Wednesday, October 21, 2015

Interview with Beth Cato: Real vs Imaginary Fears




I’m so excited to have Beth Cato on the blog today. She’s the author of the Clockwork Dagger steampunk fantasy series from Harper Voyager. In honor of Halloween and the November 10th release of her novella Wings of Sorrow and Bone, she’s agreed to answer a few questions about fear.

PAT: Hi Beth and welcome to our chat about fears. First, tell me what scares you more? Real-life frightening things like shark attacks or heights, or fantasy things like vampires and zombies?

BETH: Real-life stuff definitely scares me the most, especially the worst monsters of all: people. But I have to add that I really, truly, hate zombies. I try to avoid books and movies with zombies I tend to have awful nightmares as a result.

PAT: Speaking of books and movies, do you think some scary elements work better in one vs. the other?

BETH: Personally, I prefer scary blood-gore elements in books because I can skim or re-read as necessary. Movies and shows tend to throw too much in our faces now. It ends up being more revolting than scary, or so ridiculously over-the-top that I roll my eyes.

PAT: Why do you think things designed for play--dolls, clowns, fun houses--can frighten us?
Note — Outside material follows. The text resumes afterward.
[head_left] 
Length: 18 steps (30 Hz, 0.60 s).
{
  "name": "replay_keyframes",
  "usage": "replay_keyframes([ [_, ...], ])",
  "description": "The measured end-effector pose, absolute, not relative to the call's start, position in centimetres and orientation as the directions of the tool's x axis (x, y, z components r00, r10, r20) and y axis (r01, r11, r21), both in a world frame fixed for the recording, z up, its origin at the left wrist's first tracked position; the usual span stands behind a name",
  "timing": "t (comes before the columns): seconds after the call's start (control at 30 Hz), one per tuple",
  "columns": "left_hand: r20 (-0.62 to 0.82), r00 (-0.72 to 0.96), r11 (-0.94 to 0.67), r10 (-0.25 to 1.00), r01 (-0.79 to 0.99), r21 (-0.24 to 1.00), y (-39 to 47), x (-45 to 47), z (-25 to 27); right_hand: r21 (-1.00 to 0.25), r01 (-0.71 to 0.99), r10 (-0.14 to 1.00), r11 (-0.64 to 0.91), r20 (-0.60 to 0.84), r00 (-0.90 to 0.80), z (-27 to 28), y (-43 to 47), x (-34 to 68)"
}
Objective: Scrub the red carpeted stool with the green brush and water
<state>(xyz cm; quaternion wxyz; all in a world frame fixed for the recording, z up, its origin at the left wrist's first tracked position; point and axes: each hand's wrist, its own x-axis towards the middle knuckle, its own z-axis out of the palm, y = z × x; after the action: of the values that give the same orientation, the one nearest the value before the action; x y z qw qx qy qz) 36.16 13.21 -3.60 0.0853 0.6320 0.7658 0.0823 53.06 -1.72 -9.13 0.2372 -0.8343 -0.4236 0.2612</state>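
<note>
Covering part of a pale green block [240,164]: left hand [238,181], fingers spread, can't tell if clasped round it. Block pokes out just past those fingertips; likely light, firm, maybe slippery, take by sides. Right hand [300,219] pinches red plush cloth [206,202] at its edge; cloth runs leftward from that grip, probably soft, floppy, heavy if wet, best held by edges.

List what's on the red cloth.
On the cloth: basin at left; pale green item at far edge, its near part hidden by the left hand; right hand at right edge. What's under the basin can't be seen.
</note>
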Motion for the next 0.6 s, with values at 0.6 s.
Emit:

BETH: There's something especially disturbing about spoiled innocence. It also says a lot about our jaded perspective as adults, too. Children see a bin of naked dolls in a thrift store and think, wow, dolls! We see the nudity and tangled limbs and heads turned the wrong way and scribbled marker over plastic flesh. We realize that there's a story behind those dolls, something that ended up with them being abandoned there. As adults, we see almost too much. We read into the psychology. We know the smile is fake, or it’s hiding something.

PAT: Interesting and I totally agree. Probably a similar line of thinking could be applied to the difference between how children and adults experience fairytales.
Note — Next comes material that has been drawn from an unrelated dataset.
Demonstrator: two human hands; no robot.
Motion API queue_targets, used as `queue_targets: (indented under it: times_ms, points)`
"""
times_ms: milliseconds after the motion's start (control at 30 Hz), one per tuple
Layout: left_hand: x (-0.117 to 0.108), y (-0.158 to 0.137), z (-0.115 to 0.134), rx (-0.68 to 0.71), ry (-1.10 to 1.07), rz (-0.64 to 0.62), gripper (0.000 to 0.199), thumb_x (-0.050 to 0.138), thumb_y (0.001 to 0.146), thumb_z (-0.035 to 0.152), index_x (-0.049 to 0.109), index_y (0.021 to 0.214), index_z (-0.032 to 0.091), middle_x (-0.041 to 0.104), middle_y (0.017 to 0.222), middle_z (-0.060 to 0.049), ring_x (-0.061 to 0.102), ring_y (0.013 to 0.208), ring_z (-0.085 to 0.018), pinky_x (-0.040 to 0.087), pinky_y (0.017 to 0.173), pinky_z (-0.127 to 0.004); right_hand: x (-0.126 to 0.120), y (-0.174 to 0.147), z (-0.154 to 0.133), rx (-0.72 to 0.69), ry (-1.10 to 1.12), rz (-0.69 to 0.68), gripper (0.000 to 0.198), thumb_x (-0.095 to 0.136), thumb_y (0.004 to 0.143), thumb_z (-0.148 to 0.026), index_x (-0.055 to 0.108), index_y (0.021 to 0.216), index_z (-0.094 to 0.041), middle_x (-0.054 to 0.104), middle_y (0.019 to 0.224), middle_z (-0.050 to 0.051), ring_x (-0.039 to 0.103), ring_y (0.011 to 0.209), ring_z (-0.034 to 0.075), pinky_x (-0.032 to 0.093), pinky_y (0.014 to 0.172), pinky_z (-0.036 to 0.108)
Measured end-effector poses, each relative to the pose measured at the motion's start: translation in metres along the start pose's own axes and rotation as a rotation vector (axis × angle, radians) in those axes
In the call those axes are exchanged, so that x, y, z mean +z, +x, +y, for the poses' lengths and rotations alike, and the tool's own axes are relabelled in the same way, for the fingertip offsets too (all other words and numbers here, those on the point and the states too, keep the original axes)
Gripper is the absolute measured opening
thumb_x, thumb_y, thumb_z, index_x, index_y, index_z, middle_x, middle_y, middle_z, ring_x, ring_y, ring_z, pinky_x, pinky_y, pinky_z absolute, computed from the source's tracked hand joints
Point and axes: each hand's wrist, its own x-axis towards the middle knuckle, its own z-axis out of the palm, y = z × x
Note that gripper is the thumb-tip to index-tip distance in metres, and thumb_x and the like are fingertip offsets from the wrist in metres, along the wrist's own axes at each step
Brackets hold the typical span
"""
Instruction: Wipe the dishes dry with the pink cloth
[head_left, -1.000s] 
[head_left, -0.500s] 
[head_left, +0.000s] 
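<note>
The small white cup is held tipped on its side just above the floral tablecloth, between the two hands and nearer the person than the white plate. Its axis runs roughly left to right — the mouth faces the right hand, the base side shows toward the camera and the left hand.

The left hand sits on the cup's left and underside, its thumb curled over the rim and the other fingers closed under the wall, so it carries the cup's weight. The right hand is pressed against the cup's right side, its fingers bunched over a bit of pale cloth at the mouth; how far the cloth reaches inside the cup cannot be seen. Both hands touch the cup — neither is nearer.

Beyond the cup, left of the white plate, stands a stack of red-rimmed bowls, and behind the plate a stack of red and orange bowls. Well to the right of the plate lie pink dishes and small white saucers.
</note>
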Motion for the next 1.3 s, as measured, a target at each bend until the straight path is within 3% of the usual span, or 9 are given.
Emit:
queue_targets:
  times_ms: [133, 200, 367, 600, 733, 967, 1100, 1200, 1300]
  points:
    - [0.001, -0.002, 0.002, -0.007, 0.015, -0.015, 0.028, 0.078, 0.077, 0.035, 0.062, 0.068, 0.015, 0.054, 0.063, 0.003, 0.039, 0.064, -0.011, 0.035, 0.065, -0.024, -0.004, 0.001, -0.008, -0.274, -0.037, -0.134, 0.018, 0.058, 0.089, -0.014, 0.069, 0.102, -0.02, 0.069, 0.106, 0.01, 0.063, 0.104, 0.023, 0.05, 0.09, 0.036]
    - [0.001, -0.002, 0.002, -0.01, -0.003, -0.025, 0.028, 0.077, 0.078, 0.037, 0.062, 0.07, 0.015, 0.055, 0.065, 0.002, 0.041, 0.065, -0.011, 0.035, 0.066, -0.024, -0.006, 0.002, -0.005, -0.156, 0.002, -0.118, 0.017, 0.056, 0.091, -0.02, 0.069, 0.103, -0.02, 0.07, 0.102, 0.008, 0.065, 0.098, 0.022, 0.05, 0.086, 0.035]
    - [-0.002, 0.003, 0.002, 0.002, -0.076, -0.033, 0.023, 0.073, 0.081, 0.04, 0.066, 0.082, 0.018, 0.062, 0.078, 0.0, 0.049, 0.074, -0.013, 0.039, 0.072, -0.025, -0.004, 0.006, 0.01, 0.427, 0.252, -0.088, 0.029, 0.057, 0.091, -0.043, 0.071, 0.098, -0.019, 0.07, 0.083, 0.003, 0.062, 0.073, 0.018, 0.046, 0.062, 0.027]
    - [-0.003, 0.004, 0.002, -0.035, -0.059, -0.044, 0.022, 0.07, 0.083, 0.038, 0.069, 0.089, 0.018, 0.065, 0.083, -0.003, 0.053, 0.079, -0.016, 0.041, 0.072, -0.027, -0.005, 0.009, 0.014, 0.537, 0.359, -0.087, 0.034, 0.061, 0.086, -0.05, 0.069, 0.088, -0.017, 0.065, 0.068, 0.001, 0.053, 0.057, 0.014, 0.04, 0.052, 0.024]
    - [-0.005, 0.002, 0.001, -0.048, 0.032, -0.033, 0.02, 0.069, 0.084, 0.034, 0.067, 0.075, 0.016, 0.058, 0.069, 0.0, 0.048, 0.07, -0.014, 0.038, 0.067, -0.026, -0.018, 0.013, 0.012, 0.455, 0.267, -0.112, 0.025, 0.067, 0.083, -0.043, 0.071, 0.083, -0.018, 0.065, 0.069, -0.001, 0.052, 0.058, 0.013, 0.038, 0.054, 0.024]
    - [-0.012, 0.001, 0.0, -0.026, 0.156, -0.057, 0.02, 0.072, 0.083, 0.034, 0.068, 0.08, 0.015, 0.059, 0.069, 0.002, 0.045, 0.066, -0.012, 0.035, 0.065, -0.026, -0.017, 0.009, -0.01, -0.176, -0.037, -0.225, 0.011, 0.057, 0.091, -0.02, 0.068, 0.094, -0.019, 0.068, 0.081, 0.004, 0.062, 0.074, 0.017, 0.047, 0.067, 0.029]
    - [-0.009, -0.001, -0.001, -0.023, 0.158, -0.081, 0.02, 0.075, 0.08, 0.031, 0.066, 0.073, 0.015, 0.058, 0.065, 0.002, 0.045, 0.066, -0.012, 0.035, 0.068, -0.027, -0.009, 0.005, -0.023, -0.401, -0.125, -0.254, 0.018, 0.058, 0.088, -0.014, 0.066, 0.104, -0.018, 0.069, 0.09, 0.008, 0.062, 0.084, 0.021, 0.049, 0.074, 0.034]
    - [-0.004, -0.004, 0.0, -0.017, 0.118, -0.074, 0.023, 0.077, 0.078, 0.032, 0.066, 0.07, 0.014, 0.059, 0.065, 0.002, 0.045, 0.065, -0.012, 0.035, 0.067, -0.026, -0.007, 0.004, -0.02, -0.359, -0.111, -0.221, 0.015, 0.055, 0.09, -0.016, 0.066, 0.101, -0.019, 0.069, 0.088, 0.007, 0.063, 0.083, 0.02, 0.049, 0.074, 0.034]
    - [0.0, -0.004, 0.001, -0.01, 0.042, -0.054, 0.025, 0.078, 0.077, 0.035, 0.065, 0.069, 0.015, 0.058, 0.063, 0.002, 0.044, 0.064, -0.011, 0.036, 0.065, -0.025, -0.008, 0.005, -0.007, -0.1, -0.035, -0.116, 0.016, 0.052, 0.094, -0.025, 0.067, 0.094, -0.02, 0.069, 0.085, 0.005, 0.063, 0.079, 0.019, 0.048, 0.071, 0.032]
Have you ever written a frightening real-life event into one of your books?

BETH: Oh yes! I deal with social anxiety and I know panic attacks all too well. In my Clockwork Dagger books, my heroine Octavia has incredible healing powers. Her magic enables her to detect illnesses in those around her by hearing their ailments in the form of song. This utterly overwhelms her in large crowds--panic attack mode. The fact that she has an audio-sensory reaction is also inspired by my 10-year-old autistic son, who requires noise-canceling headphones to endure crowds.


PAT: What fears have faded as you’ve aged and which have stayed the same?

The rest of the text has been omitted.